– А как умерла первая жена Кости? – спросила Лариса, плотно закрывая двери предбанника.
Вера быстро расстегнула яркий сарафан с маками, сбросила его с плеч, и аккуратно, чтобы не запылить подол, сняла через ноги. Так же легко и непринужденно, обняв себя, расстегнула бюстгальтер и, ни мало ни стыдясь, повесила его за длинную розовую бретельку на ржавый гроздь, торчащий из двери в парную.
– А никак, – весело глянула на Ларису, – пропала и все.
– Виталика жалко. Потерять мать в пять лет… – покачала головой Лариса, перебирая тонкими музыкальными пальцами деревянные пуговички на груди.
– Да он скоро забудет ее, спорим через год тебя будет мамой называть, – Вера собрала шикарные темные волосы в небрежный пучок и спрятала их под линялую лыжную шапочку, – чего ты мнешься? Оголяйся уже, париться пойдем.
Лариса неловко улыбнулась, расстегнула пару пуговиц, замялась, подслеповато щурясь без очков.
– Виталик стал какой-то странный, как мы на эту дачу приехали – доверительно зашептала и, будто решившись, начала быстро стаскивать с тощих бледных плечиков майку, – укусил меня, представляешь?
Но Вера ее уже не слушала. Она открыла дверь, и баня дохнула на них горячим тяжелым паром.
– Давай на верхнюю полку, – скомандовала Ларисе, примеряясь к большим свежим веникам, рядком лежащим на лавке.
– Я вообще-то небольшой любитель бани, -призналась Лара, осторожно пробираясь на цыпочках между лавкой и шайками, – всего пару раз с Костей ходила.
– С Костей?! – наигранно удивилась Вера, – и не постеснялась?
– Костя мой муж, – Лариса сделала акцент на слове «муж».
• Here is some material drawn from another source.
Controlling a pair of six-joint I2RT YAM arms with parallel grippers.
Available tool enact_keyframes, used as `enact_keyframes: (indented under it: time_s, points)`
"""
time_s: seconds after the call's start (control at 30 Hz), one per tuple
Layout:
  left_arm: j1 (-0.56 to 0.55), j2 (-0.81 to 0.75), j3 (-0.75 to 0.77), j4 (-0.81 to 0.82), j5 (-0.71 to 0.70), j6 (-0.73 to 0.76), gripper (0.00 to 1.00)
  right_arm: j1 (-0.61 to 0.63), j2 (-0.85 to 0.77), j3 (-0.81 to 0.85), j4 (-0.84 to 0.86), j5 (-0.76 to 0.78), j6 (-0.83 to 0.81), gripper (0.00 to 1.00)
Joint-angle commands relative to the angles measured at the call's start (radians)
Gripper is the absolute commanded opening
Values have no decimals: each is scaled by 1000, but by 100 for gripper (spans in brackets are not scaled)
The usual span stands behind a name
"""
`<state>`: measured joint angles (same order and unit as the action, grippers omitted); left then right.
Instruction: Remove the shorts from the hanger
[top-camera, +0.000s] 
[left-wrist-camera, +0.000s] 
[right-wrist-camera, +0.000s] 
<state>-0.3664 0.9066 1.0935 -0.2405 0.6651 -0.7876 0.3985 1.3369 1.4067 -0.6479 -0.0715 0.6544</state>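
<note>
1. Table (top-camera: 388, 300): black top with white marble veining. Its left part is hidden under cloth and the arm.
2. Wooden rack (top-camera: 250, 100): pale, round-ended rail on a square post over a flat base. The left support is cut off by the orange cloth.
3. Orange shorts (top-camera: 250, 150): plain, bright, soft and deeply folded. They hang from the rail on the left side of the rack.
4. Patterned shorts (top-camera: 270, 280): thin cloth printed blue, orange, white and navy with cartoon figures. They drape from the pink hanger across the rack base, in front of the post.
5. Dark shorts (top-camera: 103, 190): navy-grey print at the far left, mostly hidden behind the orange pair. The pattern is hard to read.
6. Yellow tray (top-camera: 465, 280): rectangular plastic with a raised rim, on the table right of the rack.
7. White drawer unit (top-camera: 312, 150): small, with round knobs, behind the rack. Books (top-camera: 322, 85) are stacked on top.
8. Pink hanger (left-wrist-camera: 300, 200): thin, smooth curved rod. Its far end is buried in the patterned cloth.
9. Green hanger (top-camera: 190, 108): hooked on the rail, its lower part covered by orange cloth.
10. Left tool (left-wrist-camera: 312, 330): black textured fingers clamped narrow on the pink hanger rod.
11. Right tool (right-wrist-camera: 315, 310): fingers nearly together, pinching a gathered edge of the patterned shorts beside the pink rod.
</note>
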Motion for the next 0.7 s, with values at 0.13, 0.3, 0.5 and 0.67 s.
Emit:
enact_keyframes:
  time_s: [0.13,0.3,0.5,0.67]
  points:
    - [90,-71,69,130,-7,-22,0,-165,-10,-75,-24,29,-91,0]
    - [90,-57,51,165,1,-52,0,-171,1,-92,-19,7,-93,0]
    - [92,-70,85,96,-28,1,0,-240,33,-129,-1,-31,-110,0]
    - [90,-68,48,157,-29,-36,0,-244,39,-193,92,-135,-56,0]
– Ты просто вовремя подвернулась, – немедленно нашлась Вера, и добавила спокойно, словно кино рассказывала, – он бы точно на мне женился после Анютиной смерти, если б не ты со своим пианино.
Лариса хотела сказать, что пианино тут ни при чем, что на ее концерт Костя попал случайно, и что никогда бы он не женился на Вере, потому что она ему никогда не нравилась, потому что ему вообще не нравятся вот такие, – напористые и громкие, с большой грудью и тонкой талией, с такими тяжелыми вьющимися волосами, с полными плечами с веснушками, с глазами, темно-синими, как слива-венгерка, какие сушила Ларина бабушка в деревне. И вообще, хотела она сказать серьезно и даже жестко, хватит уже об этом, и хватит разговаривать так, словно она, Лариса, – маленькая и глупая, а она, Вера, – умная и большая. Лариса хотела все это сказать, а потом обидеться, встать, хлопнуть дверью… куда-то подевались очки, и на верхней полке было так жарко, что даже дышать было тяжело, не то, что сердиться.